Region, religion, and family dynamics play significant roles in a woman’s freedom of movement in India. In the North where Islam is strongest, the practice of purdah or ritual separation of women from men is heavily applied. Women in religiously-observant families are required to seek permission from their male guardians before venturing away from the family home. When they are allowed to go out, they keep their distance from non-related males as much as possible. In the South, and especially in the State of Kerala and the larger cities, women have much more freedom of movement and can be seen interacting with men in a variety of settings more frequently. As a visitor, you will be seen in a completely different light than a local woman and will normally be free to move about in most settings.

An Indian woman’s freedom of dress is also affected by her family, religion, and the specific culture of the region where she lives. For example, in the Muslim areas, women are usually expected to be completely covered from the neck down in a loose-fitting garment. Most also wear a head scarf to cover their hair. In Punjab, many females wear the salwar kameez or “Punjabi suit.” This consists of a colorful tunic that extends almost to the knees and baggy trousers. Some of the tunics come with short sleeves, but the majority have long sleeves. In the Hindu areas and throughout most of the southern part of the country, you will see women wearing the sari, a colorful piece of unstitched cloth that ranges from four to nine feet in length. Indian women usually wrap and drape the sari over the accompanying petticoat and blouse they are wearing. While you will see some women wearing Western clothes in the cities, Indians normally prefer to dress in their native fashions. During your stay in the country, you might wish to buy both a salwar kameez and a sari or two. Indians generally appreciate it when foreigners adopt their clothing, plus the loose cotton outfits are more suited to India’s climate than Western attire. For business meetings, wear conservative suits or dresses that cover the shoulders and upper arms, have high necklines, and drop below the knees. Flat shoes are preferable to heels.

Although you will see increased socialization between men and women in the larger cities, in most of India each gender tends to socialize separately. You are free to go out with the companions of your choice, of either gender. For safety reasons, it is recommended that you move about with at least one other person during your stay in the country.

Personal Interaction

How much space Indians keep between themselves while conversing depends largely on their sub-group within the culture, but in general, Hindus stand about an arm’s length or more away from each other. In business and formal situations a handshake is sometimes given during introductions; as a woman, you will be expected to extend your hand first. Almost all other forms of touch between men and women are viewed as taboo in public, as touch is frequently perceived to be sexual in nature.
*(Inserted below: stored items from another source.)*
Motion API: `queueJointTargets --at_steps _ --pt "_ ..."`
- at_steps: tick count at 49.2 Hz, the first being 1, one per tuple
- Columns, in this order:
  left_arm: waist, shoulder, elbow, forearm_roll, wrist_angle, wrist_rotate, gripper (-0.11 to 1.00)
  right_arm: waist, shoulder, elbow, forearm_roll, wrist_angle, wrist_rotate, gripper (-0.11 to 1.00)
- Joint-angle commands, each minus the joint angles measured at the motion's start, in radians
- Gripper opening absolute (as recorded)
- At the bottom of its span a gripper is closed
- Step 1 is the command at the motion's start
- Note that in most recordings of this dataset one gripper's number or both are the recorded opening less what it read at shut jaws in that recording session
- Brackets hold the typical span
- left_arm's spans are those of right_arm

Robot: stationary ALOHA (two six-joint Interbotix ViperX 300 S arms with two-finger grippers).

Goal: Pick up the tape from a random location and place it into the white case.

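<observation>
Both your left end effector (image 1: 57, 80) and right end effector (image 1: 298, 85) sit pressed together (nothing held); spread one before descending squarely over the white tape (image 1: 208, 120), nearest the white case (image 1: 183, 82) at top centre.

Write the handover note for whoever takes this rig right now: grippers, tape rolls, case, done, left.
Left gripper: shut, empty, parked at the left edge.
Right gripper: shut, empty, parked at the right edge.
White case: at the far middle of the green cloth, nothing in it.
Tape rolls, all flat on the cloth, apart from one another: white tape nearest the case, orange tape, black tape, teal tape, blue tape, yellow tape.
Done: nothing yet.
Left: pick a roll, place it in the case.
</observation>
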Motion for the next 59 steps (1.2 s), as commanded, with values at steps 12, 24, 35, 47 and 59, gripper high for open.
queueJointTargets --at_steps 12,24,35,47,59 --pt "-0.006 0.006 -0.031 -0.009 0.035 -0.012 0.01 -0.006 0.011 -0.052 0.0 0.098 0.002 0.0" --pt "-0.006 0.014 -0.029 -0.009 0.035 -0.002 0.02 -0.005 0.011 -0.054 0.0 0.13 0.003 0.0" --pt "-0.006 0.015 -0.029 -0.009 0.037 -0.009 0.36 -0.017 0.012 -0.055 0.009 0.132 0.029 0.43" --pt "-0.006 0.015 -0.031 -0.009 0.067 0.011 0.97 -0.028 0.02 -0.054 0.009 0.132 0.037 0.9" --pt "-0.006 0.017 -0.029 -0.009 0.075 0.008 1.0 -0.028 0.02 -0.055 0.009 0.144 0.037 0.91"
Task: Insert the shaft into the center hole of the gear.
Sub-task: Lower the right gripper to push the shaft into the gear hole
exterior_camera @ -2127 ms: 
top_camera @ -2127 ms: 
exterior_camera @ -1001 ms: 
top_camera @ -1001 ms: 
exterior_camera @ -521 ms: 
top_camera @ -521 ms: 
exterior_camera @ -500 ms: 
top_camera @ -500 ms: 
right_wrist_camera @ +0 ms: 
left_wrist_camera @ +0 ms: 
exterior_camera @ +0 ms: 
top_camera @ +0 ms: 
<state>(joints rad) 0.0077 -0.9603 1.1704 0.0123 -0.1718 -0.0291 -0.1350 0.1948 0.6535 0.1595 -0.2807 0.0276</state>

You'll want to use direct eye contact in business situations, especially in urban areas, but avoid sustained eye contact with men, which is frowned upon. As a foreign woman you will be expected to address your male colleagues in the same manner and tone of voice as you would a male coworker in North America.
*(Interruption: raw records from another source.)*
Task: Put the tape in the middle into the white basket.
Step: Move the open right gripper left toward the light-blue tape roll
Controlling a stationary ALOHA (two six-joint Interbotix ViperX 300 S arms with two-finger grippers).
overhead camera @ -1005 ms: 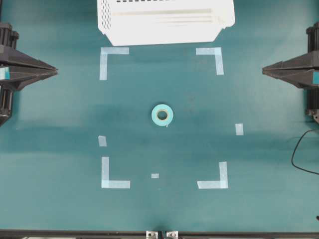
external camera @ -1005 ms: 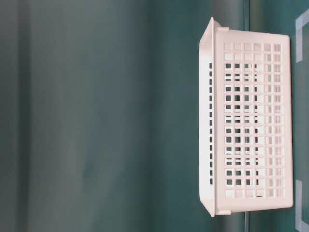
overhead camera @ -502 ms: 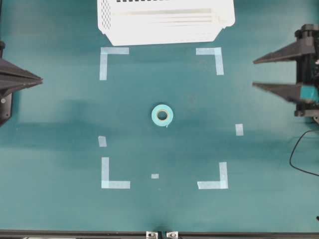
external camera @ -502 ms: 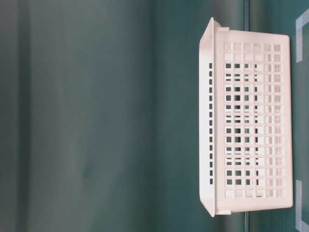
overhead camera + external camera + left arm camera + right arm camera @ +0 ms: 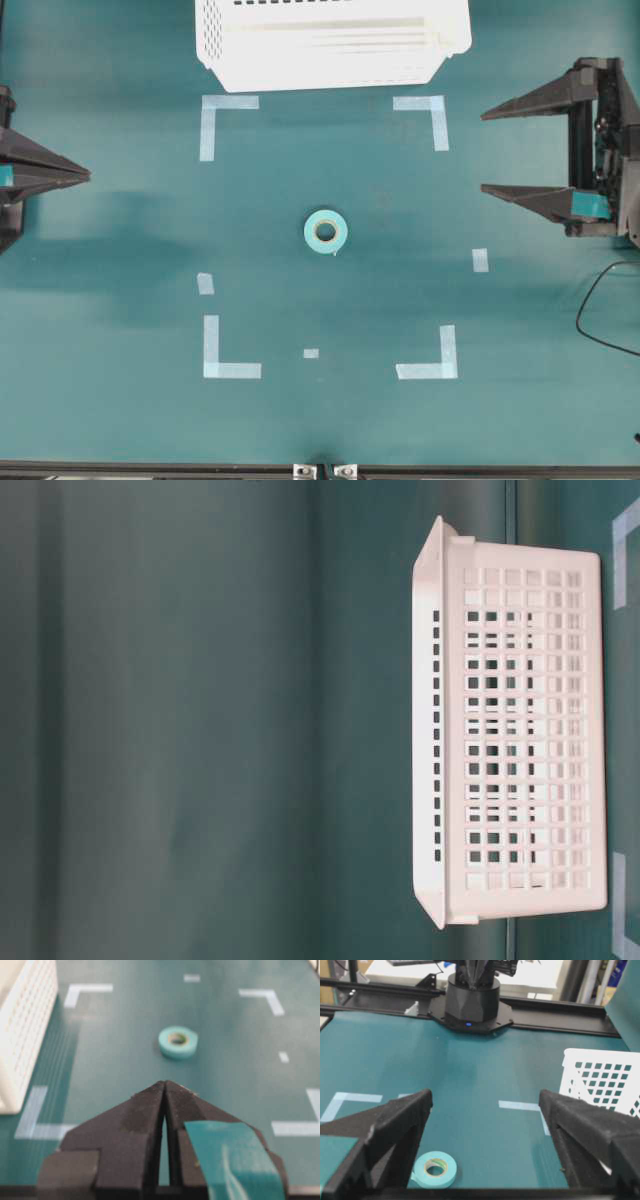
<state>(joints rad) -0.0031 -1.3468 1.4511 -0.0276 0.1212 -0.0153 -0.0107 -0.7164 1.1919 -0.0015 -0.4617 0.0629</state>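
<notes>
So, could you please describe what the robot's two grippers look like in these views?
Both are matte black. The left gripper has long wedge-shaped fingers tapering to a point, with a strip of teal tape stuck on one finger. The right gripper has the same black tapered fingers, also with a teal patch, and a thin black cable loops on the table beside it.

The left end effector (image 5: 165,1091), tips pressed together, points toward the tape (image 5: 178,1041) lying flat ahead.
</notes>
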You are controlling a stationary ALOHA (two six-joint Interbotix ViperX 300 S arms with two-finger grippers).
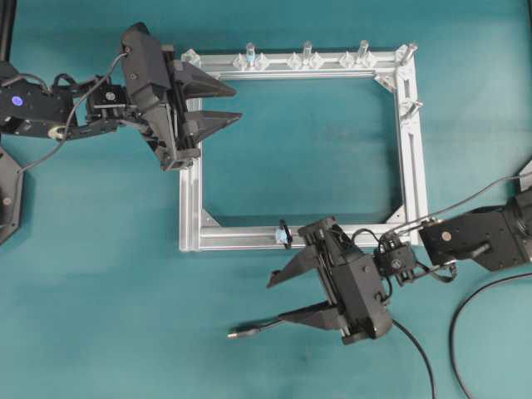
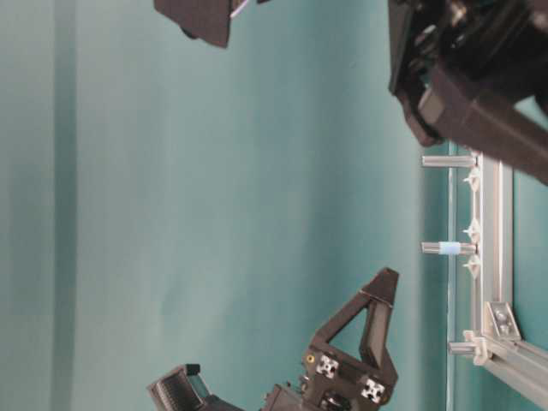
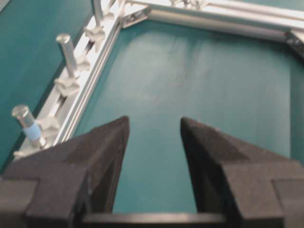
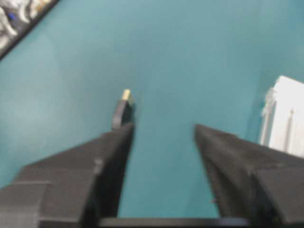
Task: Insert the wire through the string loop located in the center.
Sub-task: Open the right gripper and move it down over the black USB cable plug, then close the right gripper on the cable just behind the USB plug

How women are viewed by men varies in India, but most are seen as people with their own ideas, opinions, and emotions. However, not all men place as much value on a woman’s thoughts as on a man’s. In general, women are expected to be primarily wives, mothers, and homemakers. You will be viewed in a different light, however, and should feel free to interact with your Indian male colleagues as an equal business partner.

Autonomy and Leadership

Legally, women can travel, both domestically and internationally, and own their own businesses and property. Regional, religious, and family traditions often restrict these rights, however. Additionally, Indian women have lower labor participation, educational attainment, and political empowerment than Indian men. In general, your professional stature will solidify your position in the upper class, and you should encounter few obstacles to conducting business due to gender discrimination. While in the country, feel free to negotiate contracts, supervise a workforce, or delegate responsibility, to the extent that your position requires.